Try it: Your answer should consist of the complete listing, repeated verbatim.

=== Begin Enclosure ===

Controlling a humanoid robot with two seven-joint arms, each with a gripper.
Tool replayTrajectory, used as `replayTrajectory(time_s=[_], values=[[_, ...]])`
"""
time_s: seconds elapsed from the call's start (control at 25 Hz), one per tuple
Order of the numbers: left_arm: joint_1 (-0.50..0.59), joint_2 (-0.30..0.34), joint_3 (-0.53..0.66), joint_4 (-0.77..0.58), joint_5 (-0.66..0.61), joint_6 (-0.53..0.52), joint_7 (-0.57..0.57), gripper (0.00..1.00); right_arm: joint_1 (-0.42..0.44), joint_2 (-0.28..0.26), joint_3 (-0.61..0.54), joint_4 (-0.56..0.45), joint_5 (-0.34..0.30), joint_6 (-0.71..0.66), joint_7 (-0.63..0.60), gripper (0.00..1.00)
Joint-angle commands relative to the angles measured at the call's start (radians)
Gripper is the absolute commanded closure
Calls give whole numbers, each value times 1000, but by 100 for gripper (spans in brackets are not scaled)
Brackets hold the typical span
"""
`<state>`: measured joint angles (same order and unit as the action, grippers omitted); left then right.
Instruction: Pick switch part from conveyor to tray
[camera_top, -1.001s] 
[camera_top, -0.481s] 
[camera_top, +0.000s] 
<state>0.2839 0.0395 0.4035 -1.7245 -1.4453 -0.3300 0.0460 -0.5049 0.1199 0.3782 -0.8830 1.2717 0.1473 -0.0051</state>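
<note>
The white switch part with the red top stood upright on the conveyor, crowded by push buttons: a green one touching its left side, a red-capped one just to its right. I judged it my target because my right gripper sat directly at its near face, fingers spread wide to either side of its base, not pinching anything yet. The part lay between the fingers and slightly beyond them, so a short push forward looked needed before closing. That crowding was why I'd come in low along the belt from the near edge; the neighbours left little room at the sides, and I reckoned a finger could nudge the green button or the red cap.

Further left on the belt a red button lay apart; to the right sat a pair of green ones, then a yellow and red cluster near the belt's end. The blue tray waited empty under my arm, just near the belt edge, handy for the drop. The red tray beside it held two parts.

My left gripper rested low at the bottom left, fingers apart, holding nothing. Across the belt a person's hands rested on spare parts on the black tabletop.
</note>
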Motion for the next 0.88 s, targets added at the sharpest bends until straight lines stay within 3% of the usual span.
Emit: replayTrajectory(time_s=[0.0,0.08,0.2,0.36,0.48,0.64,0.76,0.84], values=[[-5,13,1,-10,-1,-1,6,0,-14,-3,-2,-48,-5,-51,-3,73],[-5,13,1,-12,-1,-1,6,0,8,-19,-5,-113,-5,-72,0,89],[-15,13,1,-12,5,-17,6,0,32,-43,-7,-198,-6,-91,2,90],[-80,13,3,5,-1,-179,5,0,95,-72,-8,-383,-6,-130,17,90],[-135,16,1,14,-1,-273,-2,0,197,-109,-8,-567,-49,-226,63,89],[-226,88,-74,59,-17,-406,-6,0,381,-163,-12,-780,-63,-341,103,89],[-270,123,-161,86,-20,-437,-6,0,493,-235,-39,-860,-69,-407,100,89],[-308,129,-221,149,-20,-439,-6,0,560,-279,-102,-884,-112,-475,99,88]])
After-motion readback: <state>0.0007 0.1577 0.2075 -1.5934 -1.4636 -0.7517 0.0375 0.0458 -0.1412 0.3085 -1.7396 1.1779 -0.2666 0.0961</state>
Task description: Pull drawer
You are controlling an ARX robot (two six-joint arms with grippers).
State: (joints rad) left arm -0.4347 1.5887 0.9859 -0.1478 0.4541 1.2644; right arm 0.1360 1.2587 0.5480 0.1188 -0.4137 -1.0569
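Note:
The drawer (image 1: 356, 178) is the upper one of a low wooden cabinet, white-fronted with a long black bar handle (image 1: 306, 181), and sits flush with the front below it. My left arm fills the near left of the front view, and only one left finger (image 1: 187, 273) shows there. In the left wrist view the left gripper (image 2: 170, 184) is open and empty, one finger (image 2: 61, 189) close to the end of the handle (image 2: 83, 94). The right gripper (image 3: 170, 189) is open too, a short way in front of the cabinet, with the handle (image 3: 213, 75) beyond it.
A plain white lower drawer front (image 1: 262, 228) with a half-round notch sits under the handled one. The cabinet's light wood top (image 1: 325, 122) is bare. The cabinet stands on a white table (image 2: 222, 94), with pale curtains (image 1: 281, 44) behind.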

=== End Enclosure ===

Exercise result:
Controlling a humanoid robot with two seven-joint arms, each with a gripper.
Tool replayTrajectory, used as `replayTrajectory(time_s=[_], values=[[_, ...]])`
"""
time_s: seconds elapsed from the call's start (control at 25 Hz), one per tuple
Order of the numbers: left_arm: joint_1 (-0.50..0.59), joint_2 (-0.30..0.34), joint_3 (-0.53..0.66), joint_4 (-0.77..0.58), joint_5 (-0.66..0.61), joint_6 (-0.53..0.52), joint_7 (-0.57..0.57), gripper (0.00..1.00); right_arm: joint_1 (-0.42..0.44), joint_2 (-0.28..0.26), joint_3 (-0.61..0.54), joint_4 (-0.56..0.45), joint_5 (-0.34..0.30), joint_6 (-0.71..0.66), joint_7 (-0.63..0.60), gripper (0.00..1.00)
Joint-angle commands relative to the angles measured at the call's start (radians)
Gripper is the absolute commanded closure
Calls give whole numbers, each value times 1000, but by 100 for gripper (spans in brackets are not scaled)
Brackets hold the typical span
"""
`<state>`: measured joint angles (same order and unit as the action, grippers omitted); left then right.
Instruction: Pick switch part from conveyor to tray
[camera_top, -1.001s] 
[camera_top, -0.481s] 
[camera_top, +0.000s] 
<state>0.2839 0.0395 0.4035 -1.7245 -1.4453 -0.3300 0.0460 -0.5049 0.1199 0.3782 -0.8830 1.2717 0.1473 -0.0051</state>
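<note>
The white switch part with the red top stood upright on the conveyor, crowded by push buttons: a green one touching its left side, a red-capped one just to its right. I judged it my target because my right gripper sat directly at its near face, fingers spread wide to either side of its base, not pinching anything yet. The part lay between the fingers and slightly beyond them, so a short push forward looked needed before closing. That crowding was why I'd come in low along the belt from the near edge; the neighbours left little room at the sides, and I reckoned a finger could nudge the green button or the red cap.

Further left on the belt a red button lay apart; to the right sat a pair of green ones, then a yellow and red cluster near the belt's end. The blue tray waited empty under my arm, just near the belt edge, handy for the drop. The red tray beside it held two parts.

My left gripper rested low at the bottom left, fingers apart, holding nothing. Across the belt a person's hands rested on spare parts on the black tabletop.
</note>
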Motion for the next 0.88 s, targets added at the sharpest bends until straight lines stay within 3% of the usual span.
Emit: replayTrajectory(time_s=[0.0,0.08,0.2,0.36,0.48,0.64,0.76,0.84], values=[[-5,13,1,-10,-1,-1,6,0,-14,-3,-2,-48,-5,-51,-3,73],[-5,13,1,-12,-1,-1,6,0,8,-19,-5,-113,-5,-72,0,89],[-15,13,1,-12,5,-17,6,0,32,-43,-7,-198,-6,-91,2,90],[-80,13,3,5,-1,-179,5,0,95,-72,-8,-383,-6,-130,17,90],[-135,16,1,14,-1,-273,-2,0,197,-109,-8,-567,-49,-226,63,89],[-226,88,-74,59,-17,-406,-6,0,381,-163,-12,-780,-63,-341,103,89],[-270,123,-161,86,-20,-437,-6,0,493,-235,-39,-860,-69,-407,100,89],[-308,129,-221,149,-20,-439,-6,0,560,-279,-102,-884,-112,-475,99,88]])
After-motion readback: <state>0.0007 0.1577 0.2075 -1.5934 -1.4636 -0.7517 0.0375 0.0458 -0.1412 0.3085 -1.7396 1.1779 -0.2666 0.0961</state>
Task description: Pull drawer
You are controlling an ARX robot (two six-joint arms with grippers).
State: (joints rad) left arm -0.4347 1.5887 0.9859 -0.1478 0.4541 1.2644; right arm 0.1360 1.2587 0.5480 0.1188 -0.4137 -1.0569
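Note:
The drawer (image 1: 356, 178) is the upper one of a low wooden cabinet, white-fronted with a long black bar handle (image 1: 306, 181), and sits flush with the front below it. My left arm fills the near left of the front view, and only one left finger (image 1: 187, 273) shows there. In the left wrist view the left gripper (image 2: 170, 184) is open and empty, one finger (image 2: 61, 189) close to the end of the handle (image 2: 83, 94). The right gripper (image 3: 170, 189) is open too, a short way in front of the cabinet, with the handle (image 3: 213, 75) beyond it.
A plain white lower drawer front (image 1: 262, 228) with a half-round notch sits under the handled one. The cabinet's light wood top (image 1: 325, 122) is bare. The cabinet stands on a white table (image 2: 222, 94), with pale curtains (image 1: 281, 44) behind.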

The exercise requires no further work.